### Exercise directions:
The reply to the records below should contain exactly the lines from the line with "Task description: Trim" through the line with "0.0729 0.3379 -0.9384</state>", and nothing besides.

### Information given:
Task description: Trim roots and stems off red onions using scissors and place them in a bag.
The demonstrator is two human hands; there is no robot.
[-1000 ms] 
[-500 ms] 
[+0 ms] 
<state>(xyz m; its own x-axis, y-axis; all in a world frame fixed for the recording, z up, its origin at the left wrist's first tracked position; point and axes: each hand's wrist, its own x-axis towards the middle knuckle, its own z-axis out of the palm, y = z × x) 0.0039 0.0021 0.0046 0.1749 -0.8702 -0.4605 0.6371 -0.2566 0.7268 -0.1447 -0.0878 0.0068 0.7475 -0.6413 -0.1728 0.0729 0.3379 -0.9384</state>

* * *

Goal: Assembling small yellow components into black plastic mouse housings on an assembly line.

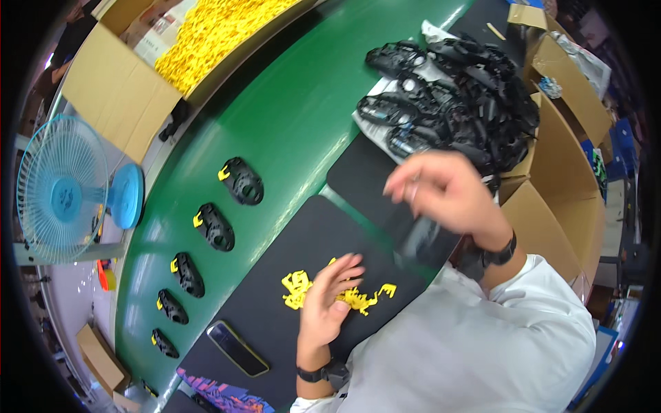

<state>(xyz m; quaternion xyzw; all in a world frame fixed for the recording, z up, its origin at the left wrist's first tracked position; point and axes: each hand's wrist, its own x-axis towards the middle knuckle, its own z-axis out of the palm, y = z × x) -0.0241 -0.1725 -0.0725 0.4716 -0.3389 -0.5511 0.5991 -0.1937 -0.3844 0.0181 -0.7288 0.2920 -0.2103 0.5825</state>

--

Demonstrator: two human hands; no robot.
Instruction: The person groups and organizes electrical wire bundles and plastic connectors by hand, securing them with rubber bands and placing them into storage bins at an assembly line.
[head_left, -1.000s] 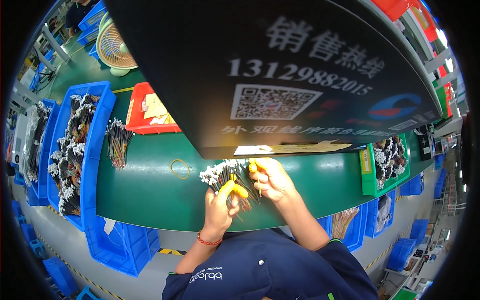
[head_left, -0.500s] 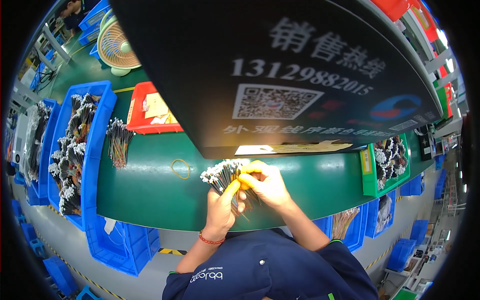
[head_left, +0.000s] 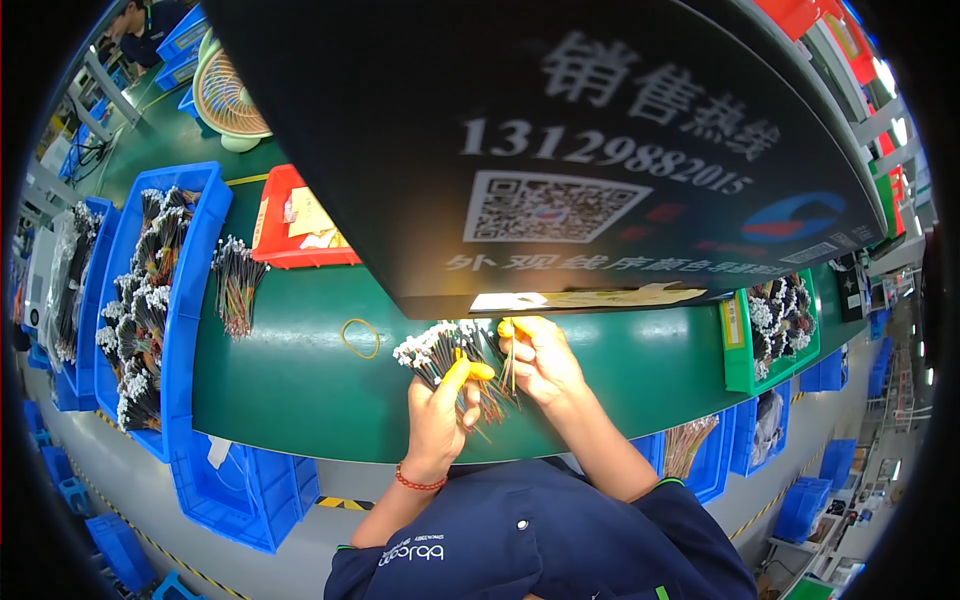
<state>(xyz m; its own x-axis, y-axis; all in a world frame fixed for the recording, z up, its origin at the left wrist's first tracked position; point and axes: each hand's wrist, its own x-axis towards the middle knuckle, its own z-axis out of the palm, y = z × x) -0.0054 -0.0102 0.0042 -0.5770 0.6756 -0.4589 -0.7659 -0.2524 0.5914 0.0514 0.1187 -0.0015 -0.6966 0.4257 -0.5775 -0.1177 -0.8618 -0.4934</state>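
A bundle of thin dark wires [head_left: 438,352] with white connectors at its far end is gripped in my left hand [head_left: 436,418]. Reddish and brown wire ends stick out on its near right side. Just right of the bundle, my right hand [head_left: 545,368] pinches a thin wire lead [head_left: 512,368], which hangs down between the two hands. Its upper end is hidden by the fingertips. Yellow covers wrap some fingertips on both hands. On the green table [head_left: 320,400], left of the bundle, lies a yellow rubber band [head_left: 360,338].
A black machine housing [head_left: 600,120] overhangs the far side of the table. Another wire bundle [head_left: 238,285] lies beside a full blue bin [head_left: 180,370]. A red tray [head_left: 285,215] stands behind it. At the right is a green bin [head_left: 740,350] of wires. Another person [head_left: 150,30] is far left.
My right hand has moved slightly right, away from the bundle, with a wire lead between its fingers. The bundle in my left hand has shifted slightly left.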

### Your solution:
Task description: Trim roots and stems off red onions using scissors and place them in a bag.
The demonstrator is two human hands; there is no robot.
[-1000 ms] 
[-500 ms] 
[+0 ms] 
<state>(xyz m; its own x-axis, y-axis; all in a world frame fixed for the recording, z up, its origin at the left wrist's first tracked position; point and axes: each hand's wrist, its own x-axis towards the middle knuckle, its own z-axis out of the palm, y = z × x) 0.0039 0.0021 0.0046 0.1749 -0.8702 -0.4605 0.6371 -0.2566 0.7268 -0.1447 -0.0878 0.0068 0.7475 -0.6413 -0.1728 0.0729 0.3379 -0.9384</state>

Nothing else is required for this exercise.